Skip to content

Wireless Camera Image Transmission

Assignment

This week, I was assigned to connect wireless nodes with network addresses and use a local input device.

I decided to use this week's assignment to further develop my final project. I thus decided to develop two programs. One program would be uploaded to the ESP32CAM, which listens and waits for a remote connection via its local IP address on a common WiFi network. The ESP32 will then take a picture when prompted by the remote connection then send the data of the image over Websocket HTTP to a receiving device. The second program is a python script running on a Raspberry Pi. This script initiates a Websocket connection to the IP of the ESP32CAM, and then receives the image, which is saved locally on the recipient device.

WebSocket Methodology

WebSocket connections are initiated through HTTP protocol, using an upgrade request from HTTP to WebSocket. This begins with a client sending a standard HTTP request that includes an "Upgrade: websocket" header and a "Connection: Upgrade" header to the server. The server then responds with an HTTP 101 status code, indicating that the protocol will change, thus establishing the WebSocket connection.

WebSocket, uses IP addresses to facilitate the initial connection before upgrading to the WebSocket protocol. Once the WebSocket connection is established, the IP addresses are used to maintain the connection over which data frames can be reliably transmitted back and forth.

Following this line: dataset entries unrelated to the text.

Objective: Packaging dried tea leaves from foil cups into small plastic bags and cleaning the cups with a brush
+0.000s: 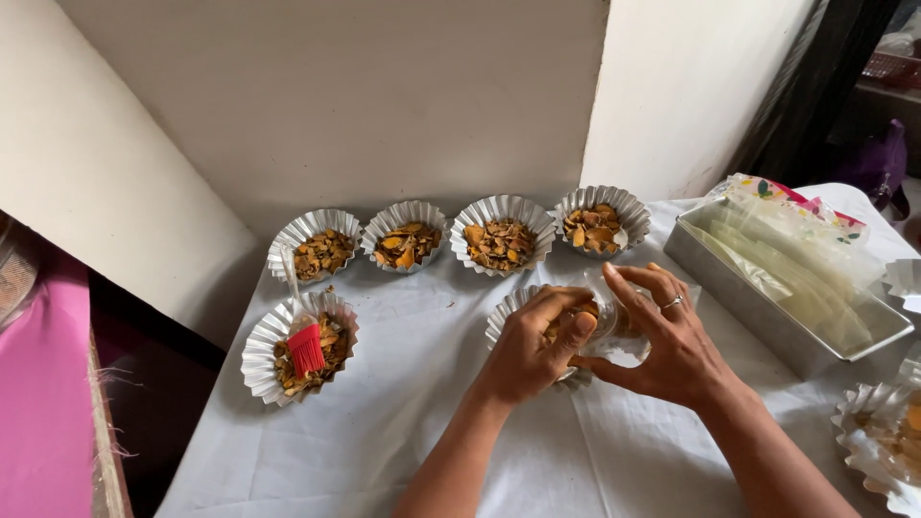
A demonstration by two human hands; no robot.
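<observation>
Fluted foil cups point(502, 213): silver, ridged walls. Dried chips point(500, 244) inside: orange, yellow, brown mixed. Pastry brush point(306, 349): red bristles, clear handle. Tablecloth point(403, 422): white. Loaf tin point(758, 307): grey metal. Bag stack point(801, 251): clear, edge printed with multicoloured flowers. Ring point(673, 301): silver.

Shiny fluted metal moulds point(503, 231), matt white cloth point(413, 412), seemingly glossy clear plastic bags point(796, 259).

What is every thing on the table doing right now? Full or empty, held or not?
Four fluted foil cups in the back row: filled with orange-brown pieces, untouched.
Front-left foil cup: filled, red brush lying in it.
Middle foil cup: under both hands, partly hidden.
Left hand: pinching pieces.
Right hand: holding a clear bag open.
Metal tray: holds clear bags.
</observation>
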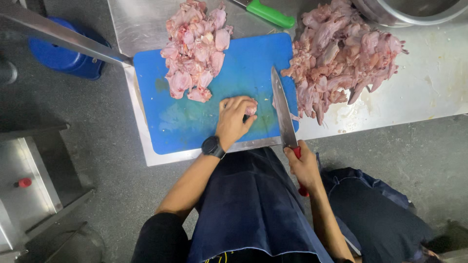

Once the WebSocket connection is established, data is transmitted in framed messages through backend data transmission ports, where each frame consists of an opcode to indicate the type of data being transmitted (e.g., text, binary, continuation frame, or control frames like close, ping, or pong). This structure allows the WebSocket protocol to be extremely versatile and efficient in handling different types of data seamlessly. The frames are small and allow for very efficient data transmission.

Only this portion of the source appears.